The technique FLI proposed here offers accurate and fast imputation for miRNA expression data. In particular, the imputation offered by FLI was sufficiently accurate to retain the classification accuracy in cancer prediction and handwritten image recognition problems when a large proportion (up to \(85\%\)) of the dimensions were missing. Thus, FLI offers an effective means to classify samples with missing data, without the need for model retraining.

The application of focus here is miRNA expression analysis and cancer prediction. Since miRNA expression variables are highly correlated, as indicated by the plots in Fig. 6, FLI is ideal for miRNA expression data. FLI is not exclusive to miRNA however, and is generalizable to any data set with highly correlated variables. This is validated by the multivariate normal data results in section “Multivariate normal examples” in the appendix. The current iteration of FLI requires a full training set (i.e., with no missing data) for the imputation, which can be considered a limitation of FLI. In further work we aim to address this limitation and develop FLI for more general missing data problems, and test further the generalizability of FLI on a variety of expression technologies commonly applied in cancer prediction (e.g., single-cell RNA, mRNA, protein expression, metabolite expression).

In this study, we assumed the locations of the missing data points to be random and uniform. In practice, the distribution of drop out events may be nonuniform.
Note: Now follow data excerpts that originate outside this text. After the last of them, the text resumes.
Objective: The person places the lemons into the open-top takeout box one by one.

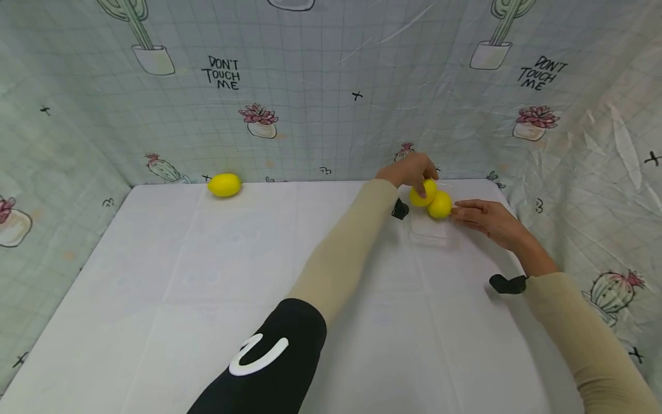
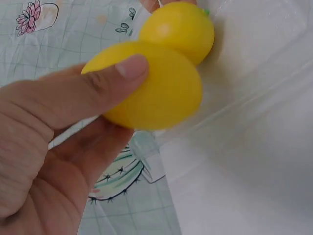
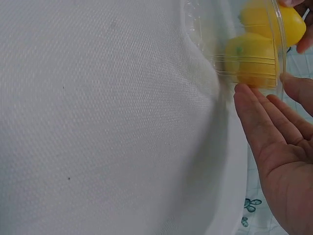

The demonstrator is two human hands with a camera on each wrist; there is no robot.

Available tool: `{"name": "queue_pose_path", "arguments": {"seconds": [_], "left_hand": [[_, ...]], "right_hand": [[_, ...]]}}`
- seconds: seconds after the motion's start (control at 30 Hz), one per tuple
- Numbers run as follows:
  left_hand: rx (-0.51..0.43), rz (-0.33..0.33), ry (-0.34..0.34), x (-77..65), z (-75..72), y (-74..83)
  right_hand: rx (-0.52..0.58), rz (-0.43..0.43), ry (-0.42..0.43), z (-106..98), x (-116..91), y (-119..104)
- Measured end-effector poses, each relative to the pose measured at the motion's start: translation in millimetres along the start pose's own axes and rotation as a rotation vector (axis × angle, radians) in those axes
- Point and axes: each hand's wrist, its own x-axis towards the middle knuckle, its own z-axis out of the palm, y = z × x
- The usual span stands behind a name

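White table (image 1: 207, 299), stray lemon (image 1: 224, 184) far-left, left hand (image 1: 408, 171) grasping lemon (image 1: 423, 193), right hand (image 1: 486, 220) flat beside container (image 1: 428, 234)

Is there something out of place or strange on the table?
One lemon lies alone at the table's far left edge by the backdrop, far from the clear container where the left hand holds a second lemon beside a third.

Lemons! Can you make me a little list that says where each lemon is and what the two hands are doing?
left hand: grips one lemon over the clear tray
second lemon: in the tray, touching the gripped one
right hand: open, straight fingers against the tray's side
third lemon: alone at the far left of the white table
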Motion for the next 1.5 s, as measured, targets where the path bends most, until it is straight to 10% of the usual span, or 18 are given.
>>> {"name": "queue_pose_path", "arguments": {"seconds": [0.37, 0.9, 1.17, 1.5], "left_hand": [[-0.107, 0.138, -0.267, 7.0, -3.2, -11.7], [-0.070, 0.103, -0.329, 11.7, -2.3, -10.0], [0.049, 0.275, -0.208, -15.6, -14.4, -13.4], [0.194, 0.273, 0.093, -101.1, -26.5, -60.1]], "right_hand": [[-0.005, -0.006, -0.014, -2.1, -0.1, 1.0], [-0.037, 0.000, -0.016, -0.1, 1.1, -0.9], [-0.044, 0.003, -0.008, 2.2, 0.4, -1.3], [-0.024, 0.014, 0.035, 5.3, -0.9, 1.7]]}}
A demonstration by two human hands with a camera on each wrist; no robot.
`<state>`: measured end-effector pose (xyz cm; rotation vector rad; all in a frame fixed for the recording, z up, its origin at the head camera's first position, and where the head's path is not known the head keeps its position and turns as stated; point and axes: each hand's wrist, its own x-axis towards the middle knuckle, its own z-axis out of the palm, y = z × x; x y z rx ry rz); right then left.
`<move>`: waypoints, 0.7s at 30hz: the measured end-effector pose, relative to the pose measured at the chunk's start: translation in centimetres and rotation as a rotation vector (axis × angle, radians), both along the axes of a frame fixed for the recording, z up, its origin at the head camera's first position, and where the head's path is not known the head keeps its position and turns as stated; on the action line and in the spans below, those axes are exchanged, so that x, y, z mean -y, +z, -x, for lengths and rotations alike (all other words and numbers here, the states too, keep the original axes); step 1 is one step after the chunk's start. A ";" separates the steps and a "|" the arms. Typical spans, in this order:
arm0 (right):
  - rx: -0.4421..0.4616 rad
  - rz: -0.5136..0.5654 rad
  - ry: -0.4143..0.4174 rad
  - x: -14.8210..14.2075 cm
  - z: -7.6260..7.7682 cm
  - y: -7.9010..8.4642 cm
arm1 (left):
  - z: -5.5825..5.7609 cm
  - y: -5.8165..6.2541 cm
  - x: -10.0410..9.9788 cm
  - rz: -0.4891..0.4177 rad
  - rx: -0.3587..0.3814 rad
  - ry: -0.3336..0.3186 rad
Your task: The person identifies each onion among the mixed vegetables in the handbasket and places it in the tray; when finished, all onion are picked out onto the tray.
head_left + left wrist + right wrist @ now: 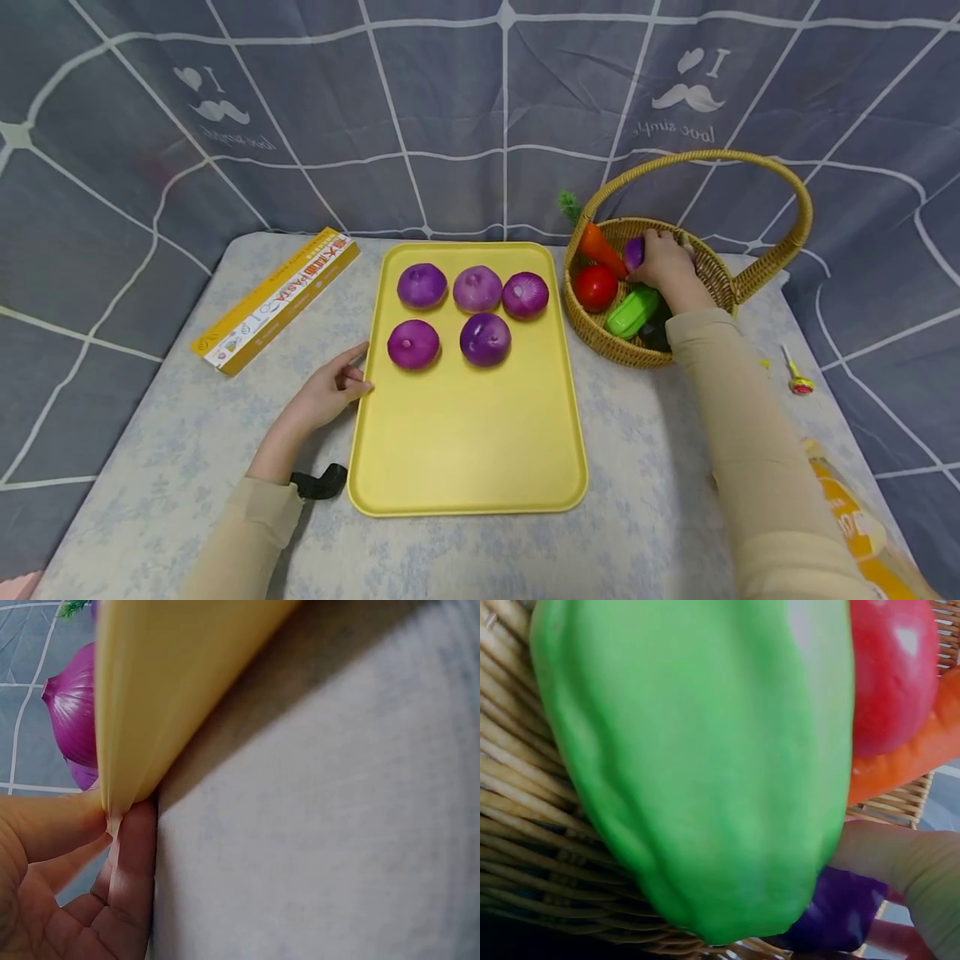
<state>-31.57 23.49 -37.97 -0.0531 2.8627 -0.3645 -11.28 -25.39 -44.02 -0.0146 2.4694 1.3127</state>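
My left hand (327, 393) pinches the left rim of a yellow tray (465, 433). In the left wrist view the thumb (60, 825) lies on top of the rim and fingers (135, 862) are under it. Several purple onions (414, 343) sit in the tray's far half. At the right, my right hand (667, 268) reaches into a wicker basket (626, 354) and grips a dark purple vegetable (836, 907), partly hidden by the hand. Around it in the basket are a red tomato (596, 288), an orange carrot (600, 248) and a ridged green vegetable (632, 312).
A long pasta box (277, 302) lies left of the tray. The basket's tall handle (798, 200) arches over the right hand. A lollipop (799, 383) and an orange-and-clear packet (862, 525) lie at the right. Grey curtain (450, 92) hangs behind the table.
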 end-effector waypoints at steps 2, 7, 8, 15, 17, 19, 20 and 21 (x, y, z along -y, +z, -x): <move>-0.012 -0.001 -0.012 0.1 -0.1 -0.1 | 0.0 -0.1 0.0 0.002 -0.003 -0.002; -0.050 0.122 -0.054 -0.1 -0.9 0.2 | 0.1 -0.3 0.1 0.013 -0.013 -0.004; -0.051 0.162 -0.063 -0.2 -1.2 0.4 | 0.1 -0.3 0.1 0.016 -0.014 -0.004; 0.018 0.314 -0.087 -1.4 -4.5 4.6 | 0.3 -0.3 0.0 0.028 -0.007 -0.009; 0.056 0.340 -0.076 -1.6 -5.5 6.1 | 0.4 -0.3 0.0 0.030 -0.008 -0.010; 0.097 0.365 -0.044 -1.4 -6.6 7.2 | 0.4 -0.3 0.1 0.034 -0.006 -0.011; 0.113 0.373 -0.027 -1.2 -7.2 7.6 | 0.3 -0.3 0.1 0.035 -0.003 -0.010; 0.121 0.382 -0.008 -0.8 -7.8 7.9 | 0.3 -0.3 0.2 0.036 -0.002 -0.008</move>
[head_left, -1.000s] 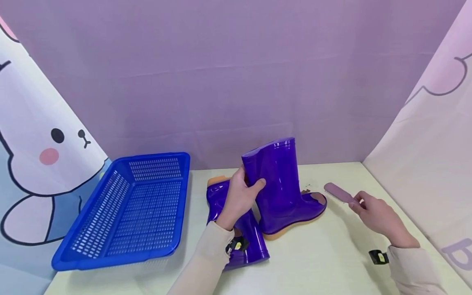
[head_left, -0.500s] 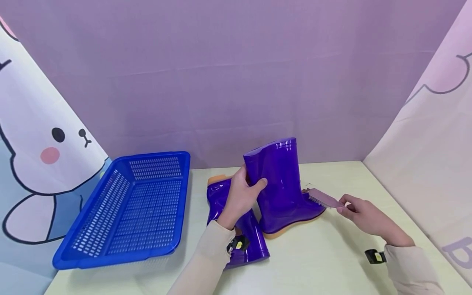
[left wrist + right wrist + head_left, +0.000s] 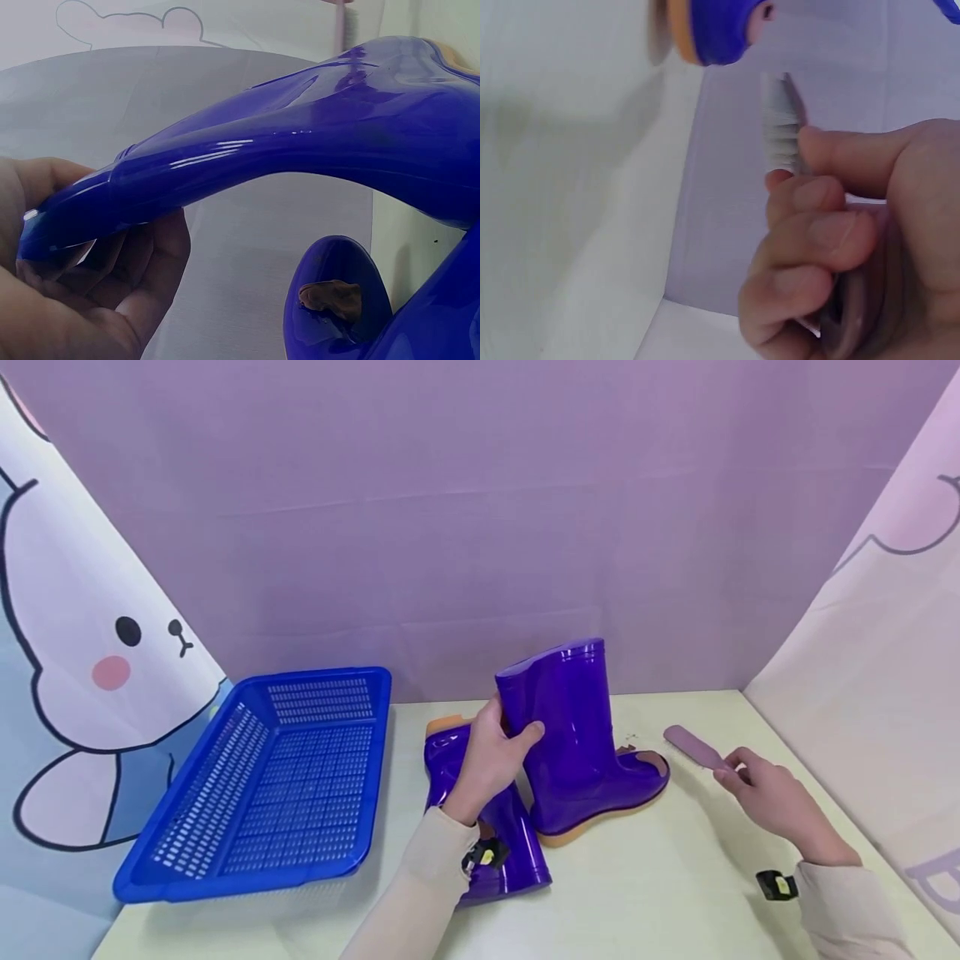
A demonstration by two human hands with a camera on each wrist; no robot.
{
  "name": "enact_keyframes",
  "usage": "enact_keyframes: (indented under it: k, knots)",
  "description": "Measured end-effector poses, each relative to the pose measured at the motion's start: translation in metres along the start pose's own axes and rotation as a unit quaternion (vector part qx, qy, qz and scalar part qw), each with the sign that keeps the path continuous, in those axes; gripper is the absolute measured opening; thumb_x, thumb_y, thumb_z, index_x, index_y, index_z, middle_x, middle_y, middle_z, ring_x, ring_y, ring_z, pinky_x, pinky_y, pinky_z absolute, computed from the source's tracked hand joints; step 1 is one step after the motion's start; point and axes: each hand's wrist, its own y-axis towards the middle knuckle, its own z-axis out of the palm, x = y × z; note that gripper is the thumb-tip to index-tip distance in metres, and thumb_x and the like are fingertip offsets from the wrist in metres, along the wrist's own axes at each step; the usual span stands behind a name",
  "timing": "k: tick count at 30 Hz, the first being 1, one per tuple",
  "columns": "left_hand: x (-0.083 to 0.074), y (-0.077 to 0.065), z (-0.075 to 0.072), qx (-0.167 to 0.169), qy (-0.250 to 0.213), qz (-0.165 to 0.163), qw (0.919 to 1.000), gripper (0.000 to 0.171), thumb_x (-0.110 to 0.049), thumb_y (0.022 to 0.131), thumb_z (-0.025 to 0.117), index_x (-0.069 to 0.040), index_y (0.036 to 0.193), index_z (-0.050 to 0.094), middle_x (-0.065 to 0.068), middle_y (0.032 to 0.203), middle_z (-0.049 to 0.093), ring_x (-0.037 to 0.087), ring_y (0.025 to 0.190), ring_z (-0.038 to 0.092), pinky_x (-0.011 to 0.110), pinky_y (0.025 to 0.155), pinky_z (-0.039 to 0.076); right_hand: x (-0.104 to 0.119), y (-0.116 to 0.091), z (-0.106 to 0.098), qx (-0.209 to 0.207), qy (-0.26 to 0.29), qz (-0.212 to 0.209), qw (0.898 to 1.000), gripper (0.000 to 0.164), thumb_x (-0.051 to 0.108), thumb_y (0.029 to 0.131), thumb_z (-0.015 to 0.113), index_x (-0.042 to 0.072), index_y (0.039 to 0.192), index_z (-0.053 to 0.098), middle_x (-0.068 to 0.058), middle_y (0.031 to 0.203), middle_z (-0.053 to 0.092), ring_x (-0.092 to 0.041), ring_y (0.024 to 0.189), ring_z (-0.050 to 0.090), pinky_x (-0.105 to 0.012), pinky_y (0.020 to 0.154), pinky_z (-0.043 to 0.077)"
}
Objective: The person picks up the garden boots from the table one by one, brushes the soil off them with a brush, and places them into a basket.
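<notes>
A glossy purple rain boot (image 3: 573, 739) with an orange sole stands on the table, toe to the right, a brownish patch (image 3: 654, 762) on its toe. My left hand (image 3: 491, 760) grips the boot's shaft near the top; the left wrist view shows thumb and fingers on both sides of the rim. In my right hand (image 3: 776, 802) is a pink brush (image 3: 692, 747), its pale bristles visible in the right wrist view. The brush head is to the right of the toe, apart from it. A second purple boot (image 3: 521, 839) lies under my left forearm, with a brown smear (image 3: 334, 300) on it.
At the left stands a blue perforated plastic basket (image 3: 381, 735). Small brown crumbs (image 3: 628, 747) lie behind the upright boot's toe. A purple cloth wall (image 3: 480, 527) closes off the back, and printed curtains (image 3: 892, 693) flank the table.
My right hand moved the brush left onto the boot's toe, then drew it back to the right. The left hand and both boots stay nearly where they were.
</notes>
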Motion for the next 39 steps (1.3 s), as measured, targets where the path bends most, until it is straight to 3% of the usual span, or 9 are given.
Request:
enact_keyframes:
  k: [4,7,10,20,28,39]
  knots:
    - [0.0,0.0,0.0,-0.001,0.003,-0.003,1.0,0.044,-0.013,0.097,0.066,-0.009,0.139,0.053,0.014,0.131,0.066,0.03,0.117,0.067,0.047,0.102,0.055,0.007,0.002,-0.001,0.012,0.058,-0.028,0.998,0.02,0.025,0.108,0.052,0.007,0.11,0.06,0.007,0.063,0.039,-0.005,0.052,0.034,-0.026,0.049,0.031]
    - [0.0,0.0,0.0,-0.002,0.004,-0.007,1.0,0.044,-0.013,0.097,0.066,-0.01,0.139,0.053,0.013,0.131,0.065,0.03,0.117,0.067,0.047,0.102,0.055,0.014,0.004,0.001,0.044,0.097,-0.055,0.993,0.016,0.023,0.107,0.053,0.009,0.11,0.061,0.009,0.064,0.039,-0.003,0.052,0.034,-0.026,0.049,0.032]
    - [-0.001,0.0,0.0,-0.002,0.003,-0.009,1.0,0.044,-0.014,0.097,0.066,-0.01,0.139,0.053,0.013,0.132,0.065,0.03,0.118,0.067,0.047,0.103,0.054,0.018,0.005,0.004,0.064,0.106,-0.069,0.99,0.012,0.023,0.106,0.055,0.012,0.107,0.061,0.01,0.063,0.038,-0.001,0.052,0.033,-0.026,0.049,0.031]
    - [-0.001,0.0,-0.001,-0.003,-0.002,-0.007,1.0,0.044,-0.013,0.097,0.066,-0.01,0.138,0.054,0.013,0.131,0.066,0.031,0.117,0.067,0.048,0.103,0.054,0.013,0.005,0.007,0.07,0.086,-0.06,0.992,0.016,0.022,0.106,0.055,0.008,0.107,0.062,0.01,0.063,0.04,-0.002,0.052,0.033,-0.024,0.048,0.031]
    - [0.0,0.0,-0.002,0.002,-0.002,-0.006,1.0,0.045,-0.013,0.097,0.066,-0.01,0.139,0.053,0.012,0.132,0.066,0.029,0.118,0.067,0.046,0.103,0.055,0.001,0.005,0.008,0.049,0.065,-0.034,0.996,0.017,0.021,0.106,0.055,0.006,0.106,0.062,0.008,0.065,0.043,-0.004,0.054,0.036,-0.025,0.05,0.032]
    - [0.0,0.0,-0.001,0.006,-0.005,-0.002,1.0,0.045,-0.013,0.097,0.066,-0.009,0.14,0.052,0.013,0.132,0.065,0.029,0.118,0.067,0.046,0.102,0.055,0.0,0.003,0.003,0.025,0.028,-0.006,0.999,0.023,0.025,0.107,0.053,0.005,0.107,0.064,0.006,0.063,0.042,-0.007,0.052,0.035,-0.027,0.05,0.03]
For example, in miRNA sequencing, the lower limit of detection is related to sequencing depth, thus within the technical zero range there may be a broad range of true expression values. We hypothesize that such expressions will more frequently be drop outs, when compared to more significantly expressed miRNA. In further work, we aim to test the effectiveness of FLI, and the methods of the literature, in the case when the drop out distribution is nonuniform, once the distribution of drop out events is decided upon.